Board Meeting Advice

Board Meeting Voting Protocol

The use of online in the electoral process concerns not only the act of voting but all stages: the creation of the electoral register, voter identification, processing, and presentation of results.

The role of boards in corporate structure

The purpose of the boards is to improve the quality of management of the organization, work on its sustainability, increase income and market share prices. Corporate governance at the enterprise must be built into an effective system. Perhaps a reliable and professional board of directors is a key link in it. The effective work of the entire company depends on the tasks that he sets, what topics he considers at meetings, with what thoroughness he checks and analyzes the information provided by management.

If the general meeting of shareholders makes the most important decisions related to the company’s activities, then decisions related to the general management of the company’s current activities are made by a special body of the company – the board of directors elected at the general meeting of shareholders. By the legislation, the board of directors exercises general management of the company’s activities and has broad powers. However, its members are responsible for the improper performance of their duties.

The procedure of board election

Elections to the board of directors of a joint-stock company determine a predete-rmined number of winners among candidates who will then become members of the board. Thus, the problem of proportional representation arises. Its essence lies in the fact that the structure of the board of directors corresponds to the structure of ownership of the company’s share capital, i.e. major players were represented on the board in proportion to the number of their shares.

The members of the supervisory board are elected by the shareholders every year during the general meeting. If a shareholder owns at least 2% of the shares, then he has the right to nominate candidates for the post of member of this body. In this case, candidates must give their consent. If the shareholders do not have the written consent of the candidate to participate in the elections, there is a possibility that after being elected he will not want to join the board of directors and will have to hold re-elections.

Board meeting voting protocol includes the following types of voting:

  • Simple voting is used if the shareholders who have voting shares are represented in the company in the amount of no more than 1,000 people.
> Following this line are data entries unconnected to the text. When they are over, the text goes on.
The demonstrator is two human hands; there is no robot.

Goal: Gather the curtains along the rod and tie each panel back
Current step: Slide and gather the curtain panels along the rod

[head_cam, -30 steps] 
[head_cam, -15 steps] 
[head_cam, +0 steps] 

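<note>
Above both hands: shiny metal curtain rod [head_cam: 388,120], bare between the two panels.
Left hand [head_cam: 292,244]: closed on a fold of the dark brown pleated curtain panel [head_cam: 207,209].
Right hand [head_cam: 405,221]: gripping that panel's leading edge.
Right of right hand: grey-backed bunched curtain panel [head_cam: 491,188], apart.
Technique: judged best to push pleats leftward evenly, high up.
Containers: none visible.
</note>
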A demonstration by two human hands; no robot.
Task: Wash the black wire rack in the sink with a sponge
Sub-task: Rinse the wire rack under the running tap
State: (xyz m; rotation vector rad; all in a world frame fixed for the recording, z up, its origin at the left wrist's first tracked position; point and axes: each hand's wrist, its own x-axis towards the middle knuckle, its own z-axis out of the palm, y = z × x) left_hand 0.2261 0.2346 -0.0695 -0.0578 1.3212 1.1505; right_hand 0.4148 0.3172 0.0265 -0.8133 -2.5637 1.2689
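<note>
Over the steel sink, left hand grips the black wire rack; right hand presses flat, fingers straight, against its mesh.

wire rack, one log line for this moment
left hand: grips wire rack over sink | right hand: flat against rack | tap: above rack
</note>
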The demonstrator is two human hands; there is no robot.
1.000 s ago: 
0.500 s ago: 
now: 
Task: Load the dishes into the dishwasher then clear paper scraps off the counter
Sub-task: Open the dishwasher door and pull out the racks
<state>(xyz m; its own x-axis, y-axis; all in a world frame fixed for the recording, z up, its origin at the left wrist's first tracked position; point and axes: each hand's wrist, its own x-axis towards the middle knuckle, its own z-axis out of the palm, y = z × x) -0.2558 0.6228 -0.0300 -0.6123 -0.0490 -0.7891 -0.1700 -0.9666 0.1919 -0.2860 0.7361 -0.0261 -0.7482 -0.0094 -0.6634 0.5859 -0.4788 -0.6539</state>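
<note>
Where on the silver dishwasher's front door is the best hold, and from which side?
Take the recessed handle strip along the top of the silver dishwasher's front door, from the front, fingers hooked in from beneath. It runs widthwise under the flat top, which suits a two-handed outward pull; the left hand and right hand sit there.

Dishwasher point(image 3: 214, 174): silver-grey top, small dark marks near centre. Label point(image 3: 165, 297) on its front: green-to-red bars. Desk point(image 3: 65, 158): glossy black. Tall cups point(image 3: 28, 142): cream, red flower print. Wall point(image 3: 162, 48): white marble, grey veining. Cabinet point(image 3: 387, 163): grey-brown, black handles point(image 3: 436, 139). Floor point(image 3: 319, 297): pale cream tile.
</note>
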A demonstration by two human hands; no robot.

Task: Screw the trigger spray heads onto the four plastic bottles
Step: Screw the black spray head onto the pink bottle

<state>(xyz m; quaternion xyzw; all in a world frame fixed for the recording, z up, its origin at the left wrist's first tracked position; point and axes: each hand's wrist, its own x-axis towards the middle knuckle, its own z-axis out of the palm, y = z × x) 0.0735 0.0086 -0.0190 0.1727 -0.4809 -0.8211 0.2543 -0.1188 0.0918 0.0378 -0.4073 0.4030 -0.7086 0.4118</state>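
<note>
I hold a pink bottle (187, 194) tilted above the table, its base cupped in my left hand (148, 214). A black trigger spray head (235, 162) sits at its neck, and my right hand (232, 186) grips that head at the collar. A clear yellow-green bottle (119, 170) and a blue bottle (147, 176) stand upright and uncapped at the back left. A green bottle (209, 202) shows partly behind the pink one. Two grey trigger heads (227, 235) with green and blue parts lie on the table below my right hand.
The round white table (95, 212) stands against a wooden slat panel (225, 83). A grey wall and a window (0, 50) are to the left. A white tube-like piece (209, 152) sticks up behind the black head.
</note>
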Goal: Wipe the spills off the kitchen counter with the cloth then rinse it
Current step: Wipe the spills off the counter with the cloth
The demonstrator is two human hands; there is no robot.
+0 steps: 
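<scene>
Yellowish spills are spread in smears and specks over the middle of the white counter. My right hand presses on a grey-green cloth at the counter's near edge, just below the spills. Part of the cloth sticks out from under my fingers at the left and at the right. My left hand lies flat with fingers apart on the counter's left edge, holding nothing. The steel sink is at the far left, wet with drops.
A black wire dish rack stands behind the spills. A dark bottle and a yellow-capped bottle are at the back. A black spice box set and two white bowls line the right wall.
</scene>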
In this case, they vote in favor of the candidates they like. Thus, the board of directors includes members with a simple majority of votes.
  • Cumulative voting is applied in the event of elections of members of the supervisory board with the number of shareholders owning shares exceeding 1 thousand. At the same time, at the legislative level, companies with less than 1,000 shareholders are not prohibited from prescribing rules on cumulative voting in their statutory documents.

The cumulative method has its characteristics:

  • the number of shareholders’ votes is multiplied by the number of persons who must be members of the board of the company;
  • shareholders have the opportunity to vote for one candidate based on their shares or split their votes among several candidates;
  • the number of persons equal to the composition of the board of directors who have received the majority of votes in the general list of candidates is elected to the board of directors.